Exercise requirements
The response must consist of the lines below from the one with "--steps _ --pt" through the one with "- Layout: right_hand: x", exactly as they appear and with both ends kept.

□ □ □ □ □ □ □

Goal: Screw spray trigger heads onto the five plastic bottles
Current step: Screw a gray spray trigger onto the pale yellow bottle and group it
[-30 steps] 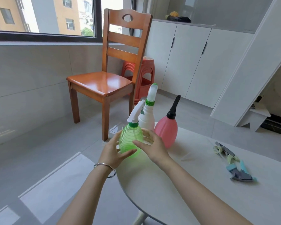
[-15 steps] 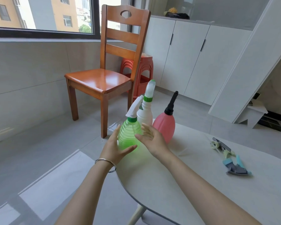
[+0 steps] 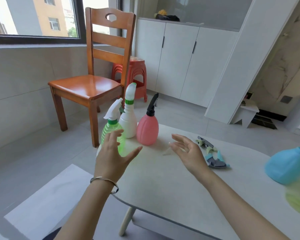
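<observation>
three capped bottles stand at the surface's far left edge: green bottle [image 3: 113,135], white bottle [image 3: 128,121], pink bottle [image 3: 147,129]. two loose trigger heads [image 3: 213,156] lie toward the right, near an uncapped blue bottle [image 3: 287,165]. these look light, thin-walled and slippery; hold the body, twist the collar. left hand [image 3: 113,157] and right hand [image 3: 189,151] hover, both grips released.

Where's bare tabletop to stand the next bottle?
Free: the near middle of the table, bordered by the left hand, the right hand and the front edge. Crowded: the far left corner, where the green bottle, white bottle and pink bottle cluster. The loose trigger heads and blue bottle fill the right.
</observation>
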Demonstrator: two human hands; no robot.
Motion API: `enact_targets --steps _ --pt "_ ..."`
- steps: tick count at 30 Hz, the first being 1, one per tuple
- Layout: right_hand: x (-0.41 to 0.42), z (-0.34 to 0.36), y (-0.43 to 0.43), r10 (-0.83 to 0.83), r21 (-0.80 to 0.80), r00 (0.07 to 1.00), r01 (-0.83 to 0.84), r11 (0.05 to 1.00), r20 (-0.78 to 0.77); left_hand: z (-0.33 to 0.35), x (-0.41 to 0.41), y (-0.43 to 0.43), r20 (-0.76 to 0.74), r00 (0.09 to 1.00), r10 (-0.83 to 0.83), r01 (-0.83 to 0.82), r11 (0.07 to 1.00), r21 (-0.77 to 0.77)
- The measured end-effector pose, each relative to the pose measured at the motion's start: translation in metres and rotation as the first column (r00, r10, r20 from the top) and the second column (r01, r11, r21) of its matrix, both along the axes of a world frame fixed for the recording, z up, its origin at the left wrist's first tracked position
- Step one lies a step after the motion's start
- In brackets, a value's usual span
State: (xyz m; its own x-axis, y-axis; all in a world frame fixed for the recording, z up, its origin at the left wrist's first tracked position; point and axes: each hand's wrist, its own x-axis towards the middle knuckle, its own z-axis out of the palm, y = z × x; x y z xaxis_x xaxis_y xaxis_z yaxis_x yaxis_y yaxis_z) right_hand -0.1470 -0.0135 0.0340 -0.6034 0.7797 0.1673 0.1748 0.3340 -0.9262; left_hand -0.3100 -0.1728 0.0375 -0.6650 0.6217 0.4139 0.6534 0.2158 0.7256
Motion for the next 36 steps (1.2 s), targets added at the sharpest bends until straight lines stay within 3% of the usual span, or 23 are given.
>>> enact_targets --steps 3,8,12,19,24,28,33,36 --pt "0.036 0.001 0.011 -0.078 0.009 0.997 0.079 0.997 -0.015 -0.003 0.038 0.028 0.054 0.978 -0.203 0.199 0.977 0.071" --pt "0.101 0.001 0.026 -0.192 0.020 0.981 0.192 0.981 -0.004 -0.032 0.085 0.080 -0.059 0.934 -0.352 0.340 0.929 -0.149" --pt "0.158 -0.004 0.037 -0.324 0.229 0.942 0.297 0.927 0.089 -0.046 0.119 0.114 -0.117 0.902 -0.416 0.377 0.889 -0.260" --pt "0.231 -0.005 0.054 -0.504 0.507 0.861 0.407 0.760 0.065 -0.057 0.177 0.152 -0.193 0.845 -0.498 0.409 0.836 -0.365" --pt "0.269 0.015 0.075 -0.641 0.698 0.762 0.506 0.507 -0.087 -0.063 0.207 0.172 -0.194 0.819 -0.539 0.461 0.821 -0.337" --pt "0.300 0.010 0.094 -0.745 0.598 0.648 0.662 0.451 -0.156 -0.067 0.217 0.180 -0.180 0.801 -0.571 0.495 0.800 -0.339" --pt "0.309 -0.005 0.105 -0.763 0.166 0.642 0.763 0.625 -0.077 -0.069 0.219 0.182 -0.124 0.810 -0.573 0.521 0.800 -0.297" --pt "0.304 -0.013 0.104 -0.742 0.111 0.667 0.744 0.659 -0.066 -0.069 0.219 0.181 -0.107 0.811 -0.575 0.532 0.802 -0.271"
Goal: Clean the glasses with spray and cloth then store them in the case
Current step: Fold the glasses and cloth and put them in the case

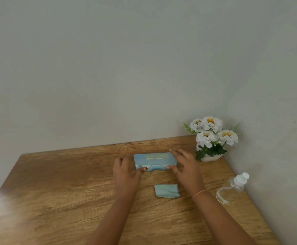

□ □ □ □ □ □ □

Result below
Motion API: `enact_targets --steps _ --pt "_ ..."`
- steps: tick count at 30 Hz, the first being 1, one per tuple
- Layout: right_hand: x (-0.41 to 0.42), z (-0.34 to 0.36), y (-0.43 to 0.43), r10 (-0.83 to 0.83), r21 (-0.80 to 0.80), r00 (0.07 to 1.00), r01 (-0.83 to 0.84), r11 (0.05 to 1.00), r20 (-0.78 to 0.77); left_hand: z (-0.33 to 0.35), x (-0.41 to 0.41), y (-0.43 to 0.43), r20 (-0.76 to 0.74), r00 (0.09 to 1.00), r10 (-0.83 to 0.83), r01 (-0.83 to 0.82), r11 (0.07 to 1.00), r21 (-0.77 to 0.77)

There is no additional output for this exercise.